Date: Thu, 6 Aug 2009 23:00:51 +0000
Reply-To: snoopy369@GMAIL.COM
Sender: "SAS(r) Discussion" <SAS-L@LISTSERV.UGA.EDU>
From: Joe Matise <snoopy369@GMAIL.COM>
Subject: Re: Using duplicate values
In-Reply-To: <39C5375D-2B49-40FE-84C4-23F1EE47E8C5@gmail.com>
Content-Type: text/plain; charset=ISO-8859-1; format=flowed; delsp=yes
I see you have a few solutions, here's the HASH solution. Quite fast. The
only danger is if it's possible to have multiple values of sex for one id,
which it sounds like it oughn't be, but be careful nonetheless.

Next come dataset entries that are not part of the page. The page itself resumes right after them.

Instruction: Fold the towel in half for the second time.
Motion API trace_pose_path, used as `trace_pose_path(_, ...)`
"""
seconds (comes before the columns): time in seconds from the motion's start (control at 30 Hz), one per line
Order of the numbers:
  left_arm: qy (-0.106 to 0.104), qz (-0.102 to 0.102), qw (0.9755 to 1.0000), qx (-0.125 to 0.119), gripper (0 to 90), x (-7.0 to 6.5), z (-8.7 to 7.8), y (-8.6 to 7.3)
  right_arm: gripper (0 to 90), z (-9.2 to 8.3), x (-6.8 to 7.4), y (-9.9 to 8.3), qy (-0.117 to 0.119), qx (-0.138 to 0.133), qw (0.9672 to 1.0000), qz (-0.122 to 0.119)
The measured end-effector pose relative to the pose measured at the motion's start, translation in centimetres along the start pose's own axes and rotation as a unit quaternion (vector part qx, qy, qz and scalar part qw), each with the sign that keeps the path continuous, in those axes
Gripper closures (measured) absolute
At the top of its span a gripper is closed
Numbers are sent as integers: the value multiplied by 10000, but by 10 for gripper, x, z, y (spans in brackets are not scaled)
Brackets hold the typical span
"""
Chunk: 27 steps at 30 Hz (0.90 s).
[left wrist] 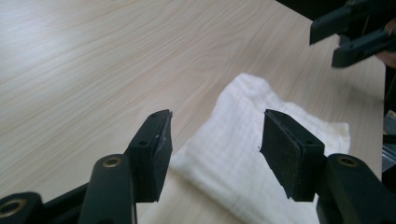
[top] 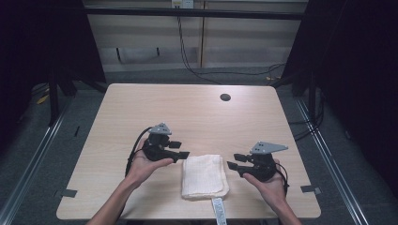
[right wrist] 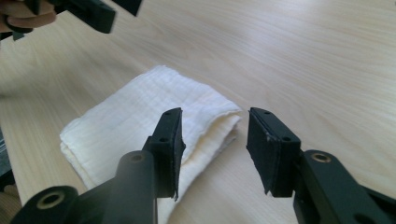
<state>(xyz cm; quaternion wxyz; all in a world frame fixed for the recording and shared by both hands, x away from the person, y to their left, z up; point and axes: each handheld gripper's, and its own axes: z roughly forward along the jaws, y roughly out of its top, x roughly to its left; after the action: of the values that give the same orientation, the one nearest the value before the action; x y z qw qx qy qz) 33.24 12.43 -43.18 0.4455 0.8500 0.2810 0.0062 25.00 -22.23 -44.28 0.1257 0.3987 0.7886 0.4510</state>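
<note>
The left gripper [top: 184, 149] is held spread just left of one folded cloth [top: 204, 176], with nothing pinched. The right gripper [top: 234, 161] is spread too, just right of the cloth, also empty. The cloth is cream-white, finely woven, folded in several layers, and lies flat on the table [top: 141, 108]. Two grippers are counted.

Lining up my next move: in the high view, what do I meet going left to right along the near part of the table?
Left gripper, jaws open and empty → folded white cloth lying flat on the table → right gripper, jaws open and empty.
</note>
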Motion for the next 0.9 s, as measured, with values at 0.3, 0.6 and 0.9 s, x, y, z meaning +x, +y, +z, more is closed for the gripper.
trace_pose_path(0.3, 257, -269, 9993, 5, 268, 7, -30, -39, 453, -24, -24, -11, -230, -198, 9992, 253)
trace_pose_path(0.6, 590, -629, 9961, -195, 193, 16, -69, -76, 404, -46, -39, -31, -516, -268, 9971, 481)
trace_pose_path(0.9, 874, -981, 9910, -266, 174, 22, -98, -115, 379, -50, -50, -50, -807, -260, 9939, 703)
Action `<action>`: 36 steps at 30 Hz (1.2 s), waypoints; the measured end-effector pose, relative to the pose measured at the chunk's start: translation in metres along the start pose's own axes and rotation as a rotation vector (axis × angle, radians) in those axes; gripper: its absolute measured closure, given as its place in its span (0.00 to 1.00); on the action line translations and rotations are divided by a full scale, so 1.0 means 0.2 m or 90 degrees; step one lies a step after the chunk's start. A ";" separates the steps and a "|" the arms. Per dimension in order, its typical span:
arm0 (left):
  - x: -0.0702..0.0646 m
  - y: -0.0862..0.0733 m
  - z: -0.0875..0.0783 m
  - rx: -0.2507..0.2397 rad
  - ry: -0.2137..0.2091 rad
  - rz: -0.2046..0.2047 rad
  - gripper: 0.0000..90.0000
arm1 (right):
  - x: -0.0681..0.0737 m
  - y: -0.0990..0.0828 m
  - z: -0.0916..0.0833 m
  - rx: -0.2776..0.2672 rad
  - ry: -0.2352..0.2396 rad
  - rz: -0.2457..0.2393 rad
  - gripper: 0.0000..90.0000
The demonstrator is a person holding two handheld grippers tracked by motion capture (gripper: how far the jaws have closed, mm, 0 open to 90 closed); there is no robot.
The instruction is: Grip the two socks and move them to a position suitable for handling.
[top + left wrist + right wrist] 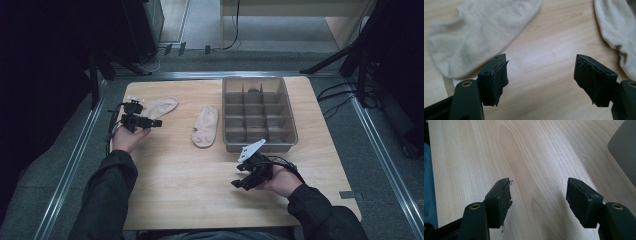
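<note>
Left gripper (541,75) gaping wide with nothing between the jaws, tipped down at bare table (175,175), likely lined up for a pinch. Just ahead and to its left, near sock (484,32) lying flat; ahead to its right, second sock (616,32), well apart from the first. Beyond that, divided bin (259,112), probably where the socks belong. Right gripper (539,200) also spread and unloaded, hovering over wood beside the bin's corner, seemingly waiting its turn.
</note>
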State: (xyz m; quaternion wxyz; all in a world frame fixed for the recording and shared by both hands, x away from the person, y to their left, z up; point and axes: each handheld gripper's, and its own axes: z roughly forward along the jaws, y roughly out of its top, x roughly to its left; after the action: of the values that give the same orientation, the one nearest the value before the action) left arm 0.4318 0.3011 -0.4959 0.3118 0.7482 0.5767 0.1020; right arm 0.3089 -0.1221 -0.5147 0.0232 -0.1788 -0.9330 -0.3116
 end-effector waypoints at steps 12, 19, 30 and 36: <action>0.10 0.21 0.14 0.005 0.034 -0.009 0.27 | 0.00 0.00 0.00 0.002 0.001 -0.002 0.40; 0.16 0.23 0.22 -0.009 0.070 -0.028 0.24 | 0.00 -0.01 0.01 0.005 0.001 -0.008 0.40; 0.16 0.21 0.34 -0.008 0.148 -0.022 0.23 | -0.01 -0.01 0.00 0.004 -0.009 -0.012 0.39; 0.13 0.19 0.36 -0.024 0.183 -0.022 0.24 | -0.01 -0.01 -0.01 0.001 -0.014 -0.003 0.39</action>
State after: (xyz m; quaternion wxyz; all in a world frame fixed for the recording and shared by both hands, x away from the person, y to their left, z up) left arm 0.5079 0.2952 -0.5365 0.2414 0.7099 0.6262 0.2138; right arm 0.3094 -0.1251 -0.5156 0.0123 -0.1801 -0.9338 -0.3089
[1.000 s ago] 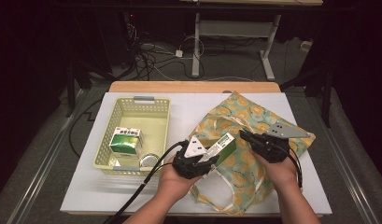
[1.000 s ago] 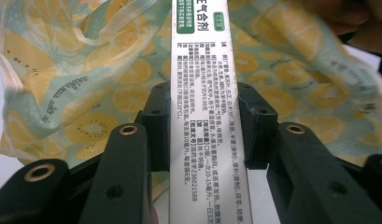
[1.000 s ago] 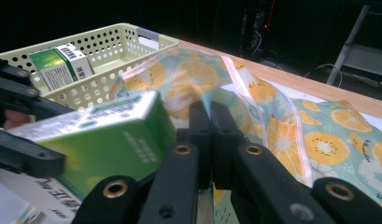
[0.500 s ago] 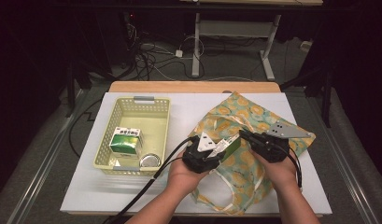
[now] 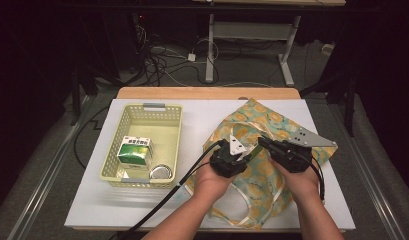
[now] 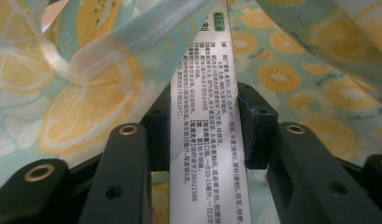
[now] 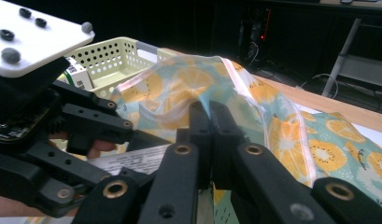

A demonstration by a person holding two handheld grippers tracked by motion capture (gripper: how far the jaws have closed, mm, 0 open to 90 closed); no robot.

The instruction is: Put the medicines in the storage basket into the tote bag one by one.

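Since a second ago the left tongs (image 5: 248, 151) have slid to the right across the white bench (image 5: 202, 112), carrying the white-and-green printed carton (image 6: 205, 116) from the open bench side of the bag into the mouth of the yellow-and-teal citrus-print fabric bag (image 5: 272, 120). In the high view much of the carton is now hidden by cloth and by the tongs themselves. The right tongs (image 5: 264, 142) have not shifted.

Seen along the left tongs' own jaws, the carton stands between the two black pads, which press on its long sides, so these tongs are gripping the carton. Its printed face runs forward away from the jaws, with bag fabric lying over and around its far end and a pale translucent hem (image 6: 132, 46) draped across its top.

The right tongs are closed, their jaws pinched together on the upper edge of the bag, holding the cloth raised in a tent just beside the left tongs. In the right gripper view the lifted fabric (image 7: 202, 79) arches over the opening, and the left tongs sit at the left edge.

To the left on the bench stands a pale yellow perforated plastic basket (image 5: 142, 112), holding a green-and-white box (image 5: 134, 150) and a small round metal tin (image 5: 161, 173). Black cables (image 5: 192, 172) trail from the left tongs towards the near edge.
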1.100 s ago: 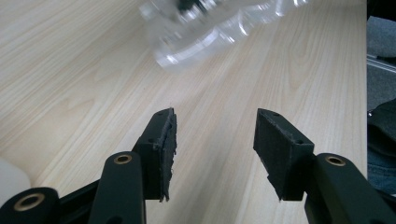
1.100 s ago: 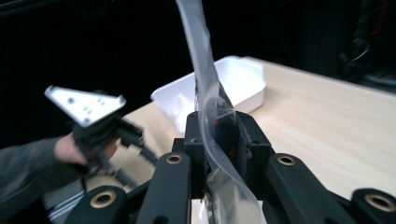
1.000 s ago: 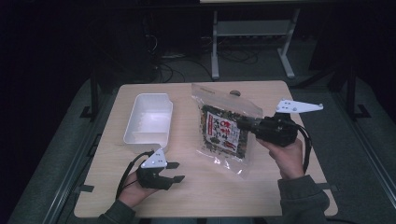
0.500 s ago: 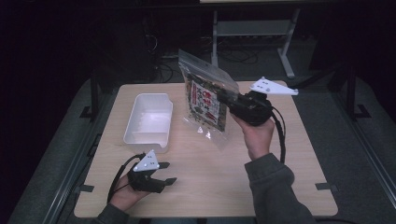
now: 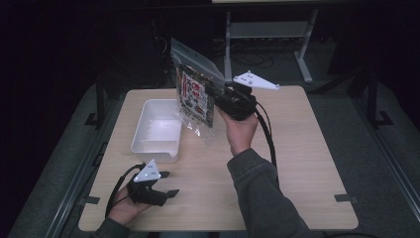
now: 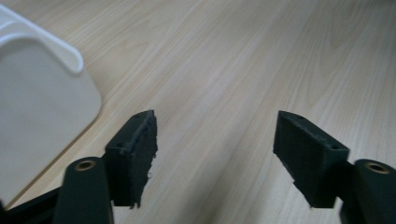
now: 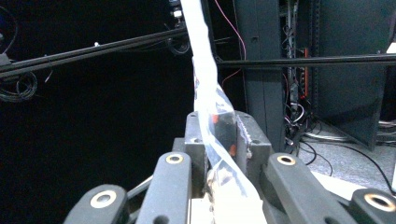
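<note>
Right gripper point(image 5: 214, 94) aloft (clamping bag point(image 5: 195, 96))

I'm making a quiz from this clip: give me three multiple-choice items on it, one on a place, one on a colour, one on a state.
1. Where is the clear plastic bag?
A. lifted off the table
B. inside the tub
C. flat on the table

2. What colour is the tub?
A. red
B. white
C. green

3. How do the left gripper jaws stand?
A. clamped on the bag
B. apart with nothing between them
C. clamped on the tub rim

Key: 1 A, the right gripper holds it up by its edge, beside the tub; 2 B, it is plain white in the high view; 3 B, just bare table shows between the jaws.
</note>
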Available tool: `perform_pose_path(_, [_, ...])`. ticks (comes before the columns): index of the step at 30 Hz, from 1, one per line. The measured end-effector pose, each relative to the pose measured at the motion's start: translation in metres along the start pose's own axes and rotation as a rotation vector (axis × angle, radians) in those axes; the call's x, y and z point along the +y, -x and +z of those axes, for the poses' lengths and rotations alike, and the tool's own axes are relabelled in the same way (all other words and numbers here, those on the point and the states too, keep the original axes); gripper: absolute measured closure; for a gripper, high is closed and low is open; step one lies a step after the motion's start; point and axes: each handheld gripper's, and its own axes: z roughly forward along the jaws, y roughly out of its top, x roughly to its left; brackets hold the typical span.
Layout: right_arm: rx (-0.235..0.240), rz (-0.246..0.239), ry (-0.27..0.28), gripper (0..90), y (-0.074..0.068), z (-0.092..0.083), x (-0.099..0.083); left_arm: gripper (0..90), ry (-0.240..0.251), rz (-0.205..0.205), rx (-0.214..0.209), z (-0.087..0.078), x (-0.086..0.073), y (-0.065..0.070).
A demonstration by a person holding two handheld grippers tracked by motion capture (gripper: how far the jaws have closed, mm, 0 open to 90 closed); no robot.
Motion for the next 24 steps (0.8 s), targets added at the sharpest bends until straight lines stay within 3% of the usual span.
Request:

Note that I make a view of test with only nonmissing values of sex; that
way, if missing comes first for an ID, it still is assigned a value (note
how I switched the two 11's). The RETAIN or LAG solutions will not catch
that, if it's possible, and the hash solution will not deal with it
properly either if it's not cut out of the dataset (though perhaps Paul or
someone else will show us/me how to deal with it without creating a view if
it's possible?)
data test;
input id value sex $;
datalines;
10 104 f
11 98 .
11 100 m
12 97 f
13 89 f
12 99 .
;;;;
run;
data testv/view=testv;
set test;
where not missing(sex);
run;
data want;
if _n_ = 1 then do;
format id 2.;
format sex $1.;
declare hash h(dataset:"work.testv");
h.defineKey('id');
h.defineData('sex');
h.defineDone();
call missing(id, sex);
end;
set test;
if missing(sex) then do;
rc = h.find();
end;
run;
-Joe
On Aug 6, 2009 4:34pm, Joe <snoopy369@gmail.com> wrote:
> If you sort it by ID, you can use various methods (update, for one). If
> retaining the order is important, or speed is a concern, HASH is probably
> the best way, or perhaps a format. If no solution is posted by the time I
> get back to my desk I'll post a specific example (on my phone now).
> Thanks,
> -Joe
> On Aug 6, 2009, at 4:02 PM, lakegoddess@HOTMAIL.COM wrote:
> Hi,
> I'm sorry if this sounds like a stupid question but how do you use
> duplicate values of a specific ID and use that value for the same ID
> but at a later observation? Say the dataset is something like this:
> data test;
> input id value sex;
> datalines;
> 10 104 f
> 11 98 m
> 11 100 .
> 12 97 f
> 13 89 f
> 12 99 .
> Now I need it so that the missing sex value for ID=11 will be "m"
> and the missing one for ID=12 will be "f". How do we go about doing
> that?